28/03/2022 às 13h37min - Atualizada em 28/03/2022 às 13h37min

Campanha extemporânea x liberdade de expressão

Manifestação de artistas durante festival de música é discutida pelo TSE.

Anna Paula Mello
Internet
Nem só de performances no palco, vive o Festival Lollapalooza. O que chamou atenção do público e da imprensa na última sexta-feira (25) foi a atitude de Pablo Vittar, ao levantar uma bandeira com o rosto do ex-presidente, Luís Inácio Lula da Silva. O resultado dessa manifestação foi um pedido liminar, feito pelo partido do Presidente Jair Bolsonaro, o PL, ao Tribunal Superior Eleitoral (TSE) para impedir esse tipo de manifestação.
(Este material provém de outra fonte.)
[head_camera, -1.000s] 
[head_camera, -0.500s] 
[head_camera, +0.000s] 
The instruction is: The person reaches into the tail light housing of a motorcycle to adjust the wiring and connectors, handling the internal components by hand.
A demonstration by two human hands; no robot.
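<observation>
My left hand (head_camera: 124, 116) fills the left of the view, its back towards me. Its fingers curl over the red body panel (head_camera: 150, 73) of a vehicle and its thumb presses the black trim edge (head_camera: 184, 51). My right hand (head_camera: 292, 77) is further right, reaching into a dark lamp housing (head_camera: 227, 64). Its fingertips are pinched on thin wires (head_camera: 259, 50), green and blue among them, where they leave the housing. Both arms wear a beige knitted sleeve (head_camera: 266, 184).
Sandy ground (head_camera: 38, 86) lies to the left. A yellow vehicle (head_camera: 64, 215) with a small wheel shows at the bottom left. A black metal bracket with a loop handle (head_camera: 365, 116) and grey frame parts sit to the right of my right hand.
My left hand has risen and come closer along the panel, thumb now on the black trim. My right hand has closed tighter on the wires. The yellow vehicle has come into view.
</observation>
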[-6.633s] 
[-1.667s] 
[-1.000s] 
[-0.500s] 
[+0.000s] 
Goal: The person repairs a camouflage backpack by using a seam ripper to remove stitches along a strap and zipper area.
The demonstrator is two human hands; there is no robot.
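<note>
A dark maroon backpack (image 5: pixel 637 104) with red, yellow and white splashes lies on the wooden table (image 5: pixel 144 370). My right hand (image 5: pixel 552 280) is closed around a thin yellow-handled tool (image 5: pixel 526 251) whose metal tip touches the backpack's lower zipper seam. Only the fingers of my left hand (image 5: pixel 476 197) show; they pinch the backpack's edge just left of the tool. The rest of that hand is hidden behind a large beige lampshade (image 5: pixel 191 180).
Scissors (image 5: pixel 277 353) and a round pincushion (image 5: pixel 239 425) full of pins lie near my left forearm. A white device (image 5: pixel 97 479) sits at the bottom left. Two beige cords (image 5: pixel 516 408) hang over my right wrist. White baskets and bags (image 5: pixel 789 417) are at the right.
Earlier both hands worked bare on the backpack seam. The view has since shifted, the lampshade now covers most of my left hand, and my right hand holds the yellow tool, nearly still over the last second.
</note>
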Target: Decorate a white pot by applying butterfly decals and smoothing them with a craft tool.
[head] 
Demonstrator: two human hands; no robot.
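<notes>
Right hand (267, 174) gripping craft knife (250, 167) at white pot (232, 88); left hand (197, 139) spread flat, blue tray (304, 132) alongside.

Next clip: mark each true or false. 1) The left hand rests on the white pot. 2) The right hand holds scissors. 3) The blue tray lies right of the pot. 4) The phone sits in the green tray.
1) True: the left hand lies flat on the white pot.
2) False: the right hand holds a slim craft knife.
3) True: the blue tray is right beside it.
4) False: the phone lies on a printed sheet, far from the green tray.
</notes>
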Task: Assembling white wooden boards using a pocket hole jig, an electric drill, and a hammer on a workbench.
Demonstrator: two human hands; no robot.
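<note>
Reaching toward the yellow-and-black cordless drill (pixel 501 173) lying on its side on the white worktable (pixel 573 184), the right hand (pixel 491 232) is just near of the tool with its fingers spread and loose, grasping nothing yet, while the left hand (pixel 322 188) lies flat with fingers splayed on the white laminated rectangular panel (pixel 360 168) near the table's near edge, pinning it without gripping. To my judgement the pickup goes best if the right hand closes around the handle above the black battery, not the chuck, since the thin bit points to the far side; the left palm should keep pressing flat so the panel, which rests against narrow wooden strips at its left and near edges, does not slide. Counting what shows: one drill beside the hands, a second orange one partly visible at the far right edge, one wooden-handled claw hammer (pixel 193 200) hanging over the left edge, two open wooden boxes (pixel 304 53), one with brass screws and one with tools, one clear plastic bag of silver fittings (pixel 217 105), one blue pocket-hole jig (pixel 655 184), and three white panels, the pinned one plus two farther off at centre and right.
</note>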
No pedido à justiça eleitoral o partido argumentou se tratar de campanha extemporânea, ou seja, fora do período permitido por lei e ainda afirmou que tal atitude configura prática de showmício, evento no qual o um candidato se utiliza de artistas para promover uma festa com intuito de pedir votos aos eleitores.

O TSE, por sua vez, acatou o pedido de liminar com o seguinte parecer: “Defiro parcialmente o pedido de tutela antecipada formulada na exordial da representação, no sentido de prestigiar a proibição legal, vedando a realização ou manifestação de propaganda eleitoral extemporânea em favor de qualquer candidato ou partido político... Sob pena de multa de 50 mil reais por ato de descumprimento”. A decisão foi assinada pelo relator Ministro Raul Araújo.